The CTV advertising opportunity will continue to expand, Appleton said, economic headwinds notwithstanding. “It will be an increasingly important part of advertisers’ and agencies’ plans. It will continue to grow, particularly in those harder-to-reach demographics that maybe don’t plug the aerial into their TV. And as more people shed their aerials and upgrade to connected TVs, we’ll see the CTV viewing growing, the CTV audience growth, and therefore, from an advertiser perspective, I expect to see that to continue to grow in the aggregate. There may be some bumps along the road within the markets, but that would be typical of many industries, not just ours.”

Appleton then discussed the various ways Tubi has been looking to raise its profile in the U.K., where its competitors include the BVOD offshoots of well-established brands like the BBC, ITV and Channel 4.

“Many people’s first exposure to Tubi in the first few months in the U.K. has been finding a piece of content that they love that maybe was promoted to them on their TV operating system or their Amazon Fire stick, watching it on Tubi, being delighted by the experience and then hopefully coming back for more. That’s the best marketing that you can do.”

There have also been brand-building efforts like CTV advertising campaigns, as well as social media and creator content marketing initiatives. “It’s not a cookie-cutter approach where we’ll just take the marketing and brand assets from the U.S. and play them out here,” Appleton stressed. “We’ll do it in our own way. Core to our brand positioning is not taking ourselves too seriously, providing viewers with the content in a non-judgmental way.
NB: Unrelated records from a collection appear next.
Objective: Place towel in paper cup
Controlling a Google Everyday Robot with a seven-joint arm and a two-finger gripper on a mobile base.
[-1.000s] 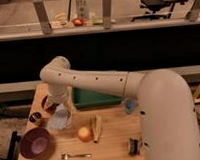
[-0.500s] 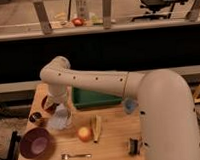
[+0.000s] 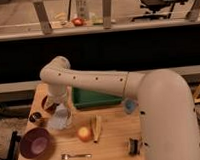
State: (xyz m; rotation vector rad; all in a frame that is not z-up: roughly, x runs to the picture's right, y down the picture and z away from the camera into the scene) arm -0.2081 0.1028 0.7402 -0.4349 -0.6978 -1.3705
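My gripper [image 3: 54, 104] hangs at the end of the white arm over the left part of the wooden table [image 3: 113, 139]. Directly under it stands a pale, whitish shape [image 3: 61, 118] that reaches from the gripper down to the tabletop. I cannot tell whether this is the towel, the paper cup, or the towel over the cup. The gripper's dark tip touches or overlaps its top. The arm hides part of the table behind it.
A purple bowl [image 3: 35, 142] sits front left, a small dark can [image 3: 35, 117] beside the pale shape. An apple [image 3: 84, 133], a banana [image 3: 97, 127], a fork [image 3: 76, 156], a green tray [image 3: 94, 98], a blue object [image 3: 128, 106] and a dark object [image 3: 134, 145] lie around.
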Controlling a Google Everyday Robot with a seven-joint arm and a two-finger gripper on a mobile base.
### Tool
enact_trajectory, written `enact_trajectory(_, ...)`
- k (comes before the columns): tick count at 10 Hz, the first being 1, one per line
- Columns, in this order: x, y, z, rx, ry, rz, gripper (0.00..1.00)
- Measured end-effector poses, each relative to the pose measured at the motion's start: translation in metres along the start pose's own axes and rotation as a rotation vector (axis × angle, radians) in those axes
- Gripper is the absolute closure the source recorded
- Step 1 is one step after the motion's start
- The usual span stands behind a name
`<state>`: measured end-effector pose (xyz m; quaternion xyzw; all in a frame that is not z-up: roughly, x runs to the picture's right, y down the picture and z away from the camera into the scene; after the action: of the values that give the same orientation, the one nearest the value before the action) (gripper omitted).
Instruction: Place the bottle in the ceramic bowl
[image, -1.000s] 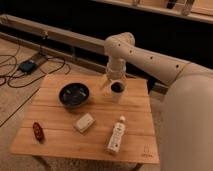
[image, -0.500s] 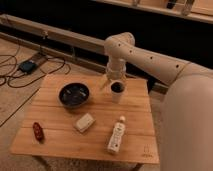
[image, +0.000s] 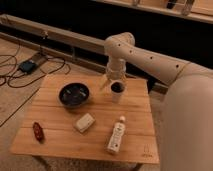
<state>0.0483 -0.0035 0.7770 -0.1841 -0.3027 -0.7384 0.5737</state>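
Wooden table (image: 55, 145) is seen mid-frame in the camera view, on a dim floor (image: 15, 117) with cables (image: 15, 75) at the upper left. Risks are judged first. The bottle (image: 116, 134) is lying flat near the lower-right table edge, cap toward the top of the frame, so it could be rolled or pushed off the front edge by a sloppy descent. Its round body may also be squeezed out sideways if gripped off-centre. The white cup (image: 117, 91) sits right under the gripper (image: 113, 82) at upper centre and could be knocked over when the arm (image: 150, 60) is swung toward the bottle. The beige block (image: 84, 122) lies between the bottle and the ceramic bowl (image: 74, 95), and could be clipped if the bottle is carried low. The bottle looks about as long as the bowl is wide, so it may be left propped on the rim or tipped out if released off-centre. The red object (image: 37, 131) at lower left is well apart and of no concern. End effector: the gripper is hung just above the cup, well apart from the bottle. Its jaws are spread wide and nothing is grasped, though contact with the cup cannot be told. Nothing is seen inside the bowl, left of the cup.
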Motion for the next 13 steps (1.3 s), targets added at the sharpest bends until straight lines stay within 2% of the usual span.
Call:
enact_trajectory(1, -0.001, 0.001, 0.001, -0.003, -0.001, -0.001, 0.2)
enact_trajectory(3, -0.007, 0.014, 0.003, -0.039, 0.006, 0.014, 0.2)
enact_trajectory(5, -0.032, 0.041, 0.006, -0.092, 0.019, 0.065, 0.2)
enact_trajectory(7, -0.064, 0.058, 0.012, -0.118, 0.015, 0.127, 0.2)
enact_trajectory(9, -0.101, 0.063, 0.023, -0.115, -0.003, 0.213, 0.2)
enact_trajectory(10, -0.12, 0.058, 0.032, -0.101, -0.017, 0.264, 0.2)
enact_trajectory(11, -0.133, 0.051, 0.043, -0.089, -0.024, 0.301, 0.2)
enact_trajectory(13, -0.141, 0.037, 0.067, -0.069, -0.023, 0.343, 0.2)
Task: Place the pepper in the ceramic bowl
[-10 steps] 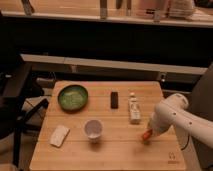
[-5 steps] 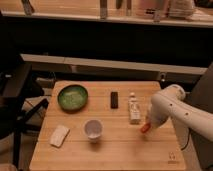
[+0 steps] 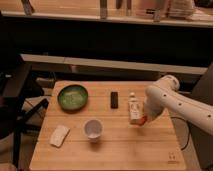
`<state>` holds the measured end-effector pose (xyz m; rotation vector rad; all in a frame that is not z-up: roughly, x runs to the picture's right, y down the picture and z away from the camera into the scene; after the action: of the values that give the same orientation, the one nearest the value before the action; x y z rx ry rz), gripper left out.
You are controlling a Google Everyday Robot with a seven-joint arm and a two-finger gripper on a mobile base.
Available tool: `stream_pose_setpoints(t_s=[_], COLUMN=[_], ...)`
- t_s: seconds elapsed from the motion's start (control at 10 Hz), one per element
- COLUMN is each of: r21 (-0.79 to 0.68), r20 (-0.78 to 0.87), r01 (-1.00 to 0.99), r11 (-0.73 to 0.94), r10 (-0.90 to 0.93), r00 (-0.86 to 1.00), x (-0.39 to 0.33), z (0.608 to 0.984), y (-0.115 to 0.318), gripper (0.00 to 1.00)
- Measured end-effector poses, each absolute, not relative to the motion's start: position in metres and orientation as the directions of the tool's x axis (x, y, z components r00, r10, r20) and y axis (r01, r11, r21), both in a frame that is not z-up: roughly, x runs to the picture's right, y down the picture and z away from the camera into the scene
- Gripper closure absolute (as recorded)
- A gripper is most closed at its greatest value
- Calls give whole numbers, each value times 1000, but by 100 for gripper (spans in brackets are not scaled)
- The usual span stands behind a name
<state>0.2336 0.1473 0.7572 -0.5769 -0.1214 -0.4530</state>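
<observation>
The gripper (image 3: 145, 115) is near the right edge of the wooden bench (image 3: 115, 152), and it is closed around the pepper (image 3: 143, 120), which shows only as a small orange-red tip just beside the white bottle (image 3: 134, 108). The green ceramic bowl (image 3: 72, 97) stands well apart, toward the far left corner. A white cup (image 3: 93, 129) stands nearer the front edge.

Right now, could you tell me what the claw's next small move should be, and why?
Probably rise a little before heading for the green bowl. The claw, pepper at its tip, sits low right beside the white bottle, which stands between it and the bowl.
</observation>
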Motion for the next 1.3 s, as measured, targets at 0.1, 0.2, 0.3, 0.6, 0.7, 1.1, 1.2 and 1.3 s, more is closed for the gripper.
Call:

Our strap line in the U.K. says, ‘allowing viewers to watch what they actually want to watch.’”

Appleton came to Tubi after being part of the launch team at ITVX, the British commercial broadcaster’s streaming platform. “Ultimately, whether it’s ITV or Tubi, you need to focus on viewer engagement. Viewer engagement is core to what we do at Tubi. It is in the DNA of the company. If you get the viewer engagement right by serving the right content and delighting in the right way and relentlessly focusing on it, engaged viewers equal happy advertisers on the other side of our business. It’s one of the main learnings from being in this industry. If you get viewer engagement right, then you’re onto a winner.”